Por Gabriel Luiz, G1 DF


O ex-senador Luiz Estevão, que cumpre pena de 26 anos de prisão em Brasília — Foto: Reprodução/TV Globo
O ex-senador Luiz Estevão, que cumpre pena de 26 anos de prisão em Brasília — Foto: Reprodução/TV Globo

Com a ida do regime fechado para o semiaberto, o senador cassado Luiz Estevão volta para a ala de vulneráveis do Centro de Detenção Provisória (CDP). É esta unidade que o político é acusado de ter pago para reformar enquanto ficou preso no local, em 2016.

Pela decisão da juíza Leila Cury, da Vara de Execuções Penais (VEP), o empresário deixa a Penitenciária do Distrito Federal (PDF 1) – onde estava lotado – com direção ao velho endereço. Os dois presídios fazem parte do Complexo da Papuda.

Segundo o advogado dele, Marcelo Bessa, a unidade é específica para presos do semiaberto que podem correr risco se misturados a outros presos.

Agora, Luiz Estevão poderá cumprir trabalho externo, com a condição de voltar ao presídio à noite. Também terá direito aos “saidões” – as saídas temporárias.

Promotores comparam ala reformada onde Luiz Estevão cumpre pena (esquerda) e outro ambiente da mesma unidade — Foto: Ministério Público do DF/Divulgação
Promotores comparam ala reformada onde Luiz Estevão cumpre pena (esquerda) e outro ambiente da mesma unidade — Foto: Ministério Público do DF/Divulgação

Imobiliária

Dono de construtoras e até de um time de futebol, Luiz Estevão pediu para trabalhar em uma imobiliária que não faz parte do grupo de empresas dele.

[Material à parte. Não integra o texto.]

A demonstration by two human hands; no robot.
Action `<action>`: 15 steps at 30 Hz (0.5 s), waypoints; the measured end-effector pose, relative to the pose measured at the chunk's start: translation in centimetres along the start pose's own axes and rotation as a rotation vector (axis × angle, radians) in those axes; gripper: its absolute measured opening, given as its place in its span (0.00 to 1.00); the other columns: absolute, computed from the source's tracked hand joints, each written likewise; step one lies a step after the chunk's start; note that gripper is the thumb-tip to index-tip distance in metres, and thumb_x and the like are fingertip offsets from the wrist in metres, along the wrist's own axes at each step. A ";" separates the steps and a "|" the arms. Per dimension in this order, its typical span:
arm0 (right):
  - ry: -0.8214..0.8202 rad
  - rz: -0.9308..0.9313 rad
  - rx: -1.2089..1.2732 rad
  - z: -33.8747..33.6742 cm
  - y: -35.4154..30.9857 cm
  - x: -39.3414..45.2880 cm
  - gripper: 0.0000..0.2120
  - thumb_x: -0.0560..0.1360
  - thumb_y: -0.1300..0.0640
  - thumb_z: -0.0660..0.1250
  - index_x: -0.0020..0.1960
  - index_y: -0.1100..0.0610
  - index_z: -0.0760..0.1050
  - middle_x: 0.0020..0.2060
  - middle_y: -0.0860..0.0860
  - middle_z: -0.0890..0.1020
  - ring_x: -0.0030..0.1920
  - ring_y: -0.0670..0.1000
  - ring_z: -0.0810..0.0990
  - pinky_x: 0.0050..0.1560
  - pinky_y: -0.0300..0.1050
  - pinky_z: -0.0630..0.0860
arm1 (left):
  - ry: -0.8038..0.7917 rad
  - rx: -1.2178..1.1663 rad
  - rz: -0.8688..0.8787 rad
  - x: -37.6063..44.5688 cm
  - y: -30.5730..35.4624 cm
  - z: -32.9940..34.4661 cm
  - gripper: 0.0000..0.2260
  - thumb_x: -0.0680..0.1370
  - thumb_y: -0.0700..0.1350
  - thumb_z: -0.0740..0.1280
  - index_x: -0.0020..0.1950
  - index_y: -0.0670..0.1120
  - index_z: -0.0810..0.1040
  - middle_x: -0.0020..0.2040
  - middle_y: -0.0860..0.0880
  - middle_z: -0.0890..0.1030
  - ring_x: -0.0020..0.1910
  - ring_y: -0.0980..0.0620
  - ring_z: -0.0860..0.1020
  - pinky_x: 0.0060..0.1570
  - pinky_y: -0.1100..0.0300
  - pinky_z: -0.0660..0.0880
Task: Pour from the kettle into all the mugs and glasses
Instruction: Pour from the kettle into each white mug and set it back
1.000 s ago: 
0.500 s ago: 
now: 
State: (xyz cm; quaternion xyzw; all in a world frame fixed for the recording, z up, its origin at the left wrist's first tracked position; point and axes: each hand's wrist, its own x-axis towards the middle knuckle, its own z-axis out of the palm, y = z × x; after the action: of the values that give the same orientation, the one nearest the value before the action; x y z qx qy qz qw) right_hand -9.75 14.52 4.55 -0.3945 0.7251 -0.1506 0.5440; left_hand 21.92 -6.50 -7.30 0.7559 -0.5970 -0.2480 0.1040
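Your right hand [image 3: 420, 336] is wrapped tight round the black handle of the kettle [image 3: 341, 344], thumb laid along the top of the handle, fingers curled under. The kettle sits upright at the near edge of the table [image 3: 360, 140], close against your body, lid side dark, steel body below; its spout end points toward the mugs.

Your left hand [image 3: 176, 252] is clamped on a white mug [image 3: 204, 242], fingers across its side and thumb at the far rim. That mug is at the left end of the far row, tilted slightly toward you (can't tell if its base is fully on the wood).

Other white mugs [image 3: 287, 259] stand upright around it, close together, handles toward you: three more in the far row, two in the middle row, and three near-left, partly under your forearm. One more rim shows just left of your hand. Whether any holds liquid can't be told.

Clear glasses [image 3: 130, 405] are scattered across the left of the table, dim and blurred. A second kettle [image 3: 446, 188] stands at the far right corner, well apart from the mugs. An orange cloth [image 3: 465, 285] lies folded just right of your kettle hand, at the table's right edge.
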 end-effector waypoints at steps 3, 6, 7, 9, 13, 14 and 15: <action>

Agora, a Justiça precisa autorizar o novo emprego.

No entendimento do advogado, não haveria problema em Luiz Estevão trabalhar em uma empresa própria. No entanto, o assunto não é consenso no meio jurídico.

“Para não ter nenhum tipo de questionamento, foi a opção dele [de trabalhar em uma empresa com outro patrão].”

Segundo Marcelo Bessa, o cliente dele não tinha recebido autorização de trabalho externo – e portanto não tinha deixado o presídio – até a manhã desta quarta-feira (6).

Pena de 26 anos

Luiz Estevão foi condenado a 26 anos de prisão por fraudes na construção do Tribunal Regional do Trabalho (TRT) de São Paulo. No entanto, ficou no regime fechado 2 anos, 11 meses e 21 dias.

Segundo a Justiça, ele conseguiu reduzir a pena por meio de cursos (como de mecânico, pedreiro e de inglês) e trabalhando (entregando e recolhendo marmita ou ajudando na biblioteca).